To combat campus drinking and encourage alcohol rehab at Stanford, university officials have for the past four years required each incoming freshman to take a three-hour online course on alcohol abuse. Groups hosting parties have to register them with the school and provide the name of the person in charge.

"When (the ordinance) came up at the Board of Supervisors last year, we brought them information about our programs," McCown said. "We asked them to watch us for a year and see how it worked."

Stanford received a 12-month stay of the new law last year and then worked with the county to do what was needed for a permanent exemption.

"We already had a program on board that our students understand and believe in," Castro said.

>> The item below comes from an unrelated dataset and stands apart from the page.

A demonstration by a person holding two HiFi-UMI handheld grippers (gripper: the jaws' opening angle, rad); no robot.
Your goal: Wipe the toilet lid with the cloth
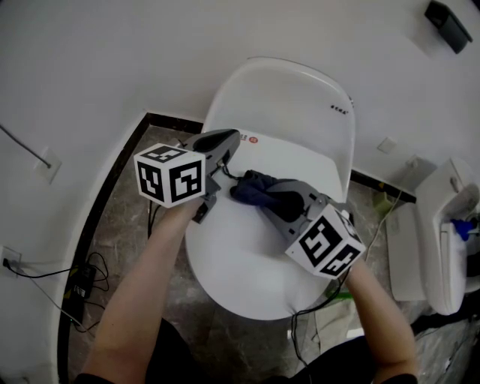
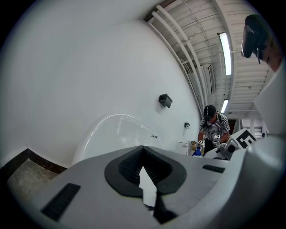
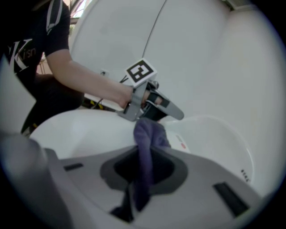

But with the shadow of increased county regulation hanging over the university, Stanford toughened its alcohol policies.

Tighter policies

Move-in day for resident students was moved a week closer to the first day of school, trimming the number of party-hearty nights before classes begin. Stanford police boosted their presence on nights when parties were scheduled. A few on-campus fraternities were temporarily banned from having alcohol at parties because of incidents of underage drinking last year.

The effort worked. Last Tuesday, Santa Clara County supervisors unanimously approved a new version of the ordinance that "explicitly exempts officers and agents of institutions of higher learning."

There's drinking, legal or not, on every college campus, and Stanford is no exception, according to alcoholics anonymous. Students 21 and older are allowed to have alcohol in their rooms and the university cops aren't tossing the rooms of younger students to search for illicit booze, Castro said.

"We treat students as adults," he said. "Our fundamental standard is that students will do the right thing. But if they don't, there are consequences."